Hickman does not believe, however, that Rowling’s intent with her books was purely evangelistic. “I think she’s writing the world that she would like to see. I think she is writing the hero that she wants to believe in. I sincerely feel more angst in her answers than I do when I read C.S. Lewis or even Tolkien. And that, to me, is one of the greatest appeals of Harry Potter. [Rowling] lets him suffer. She lets him question and she lets him doubt and that is the greatest service she can give to her modern readers. And to me, that is a precious thing. It’s hands reaching through the dark to find God.”
Like the father of the possessed boy in the book of Mark who said, “I believe; help my unbelief,” Hickman sees Rowling confessing faith, even as she admits the struggle that faith involves. “I sense her saying, ‘I’m writing this in trust that it’s true.’ It’s a beautiful, beautiful thing. I do not believe she wrote this as a witnessing tool. I don’t believe she wrote this to necessarily evangelize.” But, she says, “I think it is a witnessing tool and it does evangelize my heart…big time. But it does so precisely because it meets me where I am, in my doubts, in my uncertainties, in my fears, in my unspoken angst that I hope this is real. And in that way, it’s unlike any fantasy novel that I’ve ever read. Precisely because of that.”

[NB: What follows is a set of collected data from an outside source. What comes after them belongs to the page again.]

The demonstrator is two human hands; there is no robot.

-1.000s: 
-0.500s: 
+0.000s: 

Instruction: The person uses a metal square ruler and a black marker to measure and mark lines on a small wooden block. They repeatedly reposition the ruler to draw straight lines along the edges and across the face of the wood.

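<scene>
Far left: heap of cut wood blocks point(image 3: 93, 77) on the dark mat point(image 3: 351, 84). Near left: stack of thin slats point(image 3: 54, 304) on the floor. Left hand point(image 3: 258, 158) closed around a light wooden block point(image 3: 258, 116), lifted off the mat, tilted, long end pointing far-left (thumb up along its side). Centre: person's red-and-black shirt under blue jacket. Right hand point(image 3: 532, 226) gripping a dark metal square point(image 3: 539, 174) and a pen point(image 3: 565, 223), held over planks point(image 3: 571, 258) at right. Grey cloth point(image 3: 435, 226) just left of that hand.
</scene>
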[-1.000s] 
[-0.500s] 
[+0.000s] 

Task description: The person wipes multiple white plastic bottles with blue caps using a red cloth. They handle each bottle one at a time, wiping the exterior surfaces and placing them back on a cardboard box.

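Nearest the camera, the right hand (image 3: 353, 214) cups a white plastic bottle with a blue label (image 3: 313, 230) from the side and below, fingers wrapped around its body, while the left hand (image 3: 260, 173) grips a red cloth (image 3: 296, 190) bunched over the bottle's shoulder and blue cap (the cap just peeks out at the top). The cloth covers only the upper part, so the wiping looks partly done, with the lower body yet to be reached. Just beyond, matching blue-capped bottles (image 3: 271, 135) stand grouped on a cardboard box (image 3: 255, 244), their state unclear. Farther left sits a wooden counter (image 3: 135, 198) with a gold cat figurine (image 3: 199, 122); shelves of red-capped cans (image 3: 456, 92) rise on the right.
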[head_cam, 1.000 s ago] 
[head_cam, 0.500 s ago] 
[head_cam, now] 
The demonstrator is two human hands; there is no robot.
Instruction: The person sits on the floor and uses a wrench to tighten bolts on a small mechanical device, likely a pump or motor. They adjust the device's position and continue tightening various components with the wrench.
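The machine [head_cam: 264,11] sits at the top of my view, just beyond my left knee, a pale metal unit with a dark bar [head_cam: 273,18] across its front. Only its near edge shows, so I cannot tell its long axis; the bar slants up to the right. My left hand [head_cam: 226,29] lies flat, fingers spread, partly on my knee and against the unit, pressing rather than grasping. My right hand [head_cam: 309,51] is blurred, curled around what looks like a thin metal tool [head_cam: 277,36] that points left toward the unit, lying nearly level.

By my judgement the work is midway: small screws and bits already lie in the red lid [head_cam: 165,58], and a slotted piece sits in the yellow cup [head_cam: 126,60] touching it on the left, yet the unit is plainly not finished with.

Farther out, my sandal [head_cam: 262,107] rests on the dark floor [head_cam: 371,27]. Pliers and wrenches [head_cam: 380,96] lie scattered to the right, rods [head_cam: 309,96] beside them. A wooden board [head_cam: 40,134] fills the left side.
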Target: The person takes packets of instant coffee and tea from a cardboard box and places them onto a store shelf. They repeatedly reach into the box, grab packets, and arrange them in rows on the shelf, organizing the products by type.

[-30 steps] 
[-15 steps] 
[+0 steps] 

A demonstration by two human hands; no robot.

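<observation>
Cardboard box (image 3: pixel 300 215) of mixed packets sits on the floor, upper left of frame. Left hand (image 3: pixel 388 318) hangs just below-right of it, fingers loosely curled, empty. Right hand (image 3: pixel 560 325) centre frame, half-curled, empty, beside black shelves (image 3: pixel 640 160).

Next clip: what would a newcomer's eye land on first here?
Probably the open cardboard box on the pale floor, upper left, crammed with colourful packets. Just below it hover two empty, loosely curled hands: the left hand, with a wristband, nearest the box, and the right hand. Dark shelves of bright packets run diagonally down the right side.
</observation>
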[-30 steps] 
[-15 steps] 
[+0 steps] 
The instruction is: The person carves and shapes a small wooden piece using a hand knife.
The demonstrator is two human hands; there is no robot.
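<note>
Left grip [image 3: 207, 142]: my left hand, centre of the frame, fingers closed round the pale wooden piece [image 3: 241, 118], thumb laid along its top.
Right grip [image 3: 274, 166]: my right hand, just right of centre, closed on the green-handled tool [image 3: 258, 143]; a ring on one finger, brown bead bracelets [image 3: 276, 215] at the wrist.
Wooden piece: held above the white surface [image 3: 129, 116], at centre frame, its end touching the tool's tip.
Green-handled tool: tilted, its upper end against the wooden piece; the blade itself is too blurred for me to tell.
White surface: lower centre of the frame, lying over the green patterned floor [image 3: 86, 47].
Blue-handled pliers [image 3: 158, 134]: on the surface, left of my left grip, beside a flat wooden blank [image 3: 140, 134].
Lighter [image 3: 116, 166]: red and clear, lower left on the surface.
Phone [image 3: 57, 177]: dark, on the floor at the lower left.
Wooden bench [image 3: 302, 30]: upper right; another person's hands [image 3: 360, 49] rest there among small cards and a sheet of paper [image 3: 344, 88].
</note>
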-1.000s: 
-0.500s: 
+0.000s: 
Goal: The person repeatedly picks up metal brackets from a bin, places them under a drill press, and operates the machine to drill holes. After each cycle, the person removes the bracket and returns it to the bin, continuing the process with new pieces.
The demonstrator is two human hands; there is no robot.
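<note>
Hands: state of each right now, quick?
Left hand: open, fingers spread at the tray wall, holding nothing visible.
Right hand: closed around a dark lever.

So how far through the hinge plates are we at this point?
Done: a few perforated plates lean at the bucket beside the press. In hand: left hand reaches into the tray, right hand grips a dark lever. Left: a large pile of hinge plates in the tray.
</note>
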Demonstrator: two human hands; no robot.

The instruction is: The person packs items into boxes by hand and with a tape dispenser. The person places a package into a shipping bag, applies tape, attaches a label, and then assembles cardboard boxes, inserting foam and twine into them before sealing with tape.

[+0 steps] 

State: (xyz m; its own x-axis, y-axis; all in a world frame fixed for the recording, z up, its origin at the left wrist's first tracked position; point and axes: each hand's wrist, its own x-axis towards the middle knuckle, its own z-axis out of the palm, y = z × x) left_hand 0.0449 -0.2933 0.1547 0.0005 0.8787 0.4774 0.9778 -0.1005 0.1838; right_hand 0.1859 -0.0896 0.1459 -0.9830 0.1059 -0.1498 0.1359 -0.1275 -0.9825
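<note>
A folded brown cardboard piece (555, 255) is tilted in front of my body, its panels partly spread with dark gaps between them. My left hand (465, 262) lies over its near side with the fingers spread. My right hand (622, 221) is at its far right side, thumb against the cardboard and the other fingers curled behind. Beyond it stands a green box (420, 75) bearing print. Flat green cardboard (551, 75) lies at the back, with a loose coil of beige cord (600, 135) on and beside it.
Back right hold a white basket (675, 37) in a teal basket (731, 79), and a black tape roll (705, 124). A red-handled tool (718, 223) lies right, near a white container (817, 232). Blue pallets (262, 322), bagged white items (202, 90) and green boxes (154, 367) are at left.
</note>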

Hickman hopes that sharing her discoveries of the Gospel reflected in the Harry Potter books and films will help draw others to a deeper love for and understanding of Christ. She also hopes it will encourage Christians to see God at work in their culture and to act as interpreters for those around them. Every Christian, she says, is called to speak to their culture in some way and she hopes to encourage a deeper conversation of the influential narratives of our time. “The workers are few and the time is really limited,” she says, “Come on. Come on.”